Stereo Image Coding for Machines with Joint Visual Feature Compression
Dengchao Jin, Jianjun Lei, Bo Peng, Zhaoqing Pan, Nam Ling, Qingming Huang
TL;DR
This work introduces SICM, a framework for stereo image coding optimized for machine vision tasks, by learning to compress stereo visual features rather than raw images. The proposed MVSFC-Net combines a stereo feature extractor, a stereo multi-scale feature compression (SMFC) module, and a visual-analysis head for 3D object detection, with a rate-distortion objective that prioritizes task performance. The SMFC module jointly reduces intra-view, inter-view, and cross-scale redundancies to produce compact representations, yielding substantial BD-rate reductions (up to ~81% on AP3D and ~77% on APBEV) compared to MPEG anchors and prior SIC methods, particularly at low bitrates.

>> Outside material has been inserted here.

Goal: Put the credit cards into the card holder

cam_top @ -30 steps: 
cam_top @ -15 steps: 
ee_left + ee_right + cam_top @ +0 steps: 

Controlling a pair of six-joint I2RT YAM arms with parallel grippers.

Ablation confirms the importance of SMFC for performance, and the method achieves favorable encoding/decoding efficiency, indicating strong potential for practical machine-vision–focused stereo coding under bandwidth constraints.
Abstract
2D image coding for machines (ICM) has achieved great success in coding efficiency, while less effort has been devoted to stereo image fields. To promote the efficiency of stereo image compression (SIC) and intelligent analysis, the stereo image coding for machines (SICM) is formulated and explored in this paper. More specifically, a machine vision-oriented stereo feature compression network (MVSFC-Net) is proposed for SICM, where the stereo visual features are effectively extracted, compressed, and transmitted for 3D visual task. To efficiently compress stereo visual features in MVSFC-Net, a stereo multi-scale feature compression (SMFC) module is designed to gradually transform sparse stereo multi-scale features into compact joint visual representations by removing spatial, inter-view, and cross-scale redundancies simultaneously. Experimental results show that the proposed MVSFC-Net obtains superior compression efficiency as well as 3D visual task performance, when compared with the existing ICM anchors recommended by MPEG and the state-of-the-art SIC method.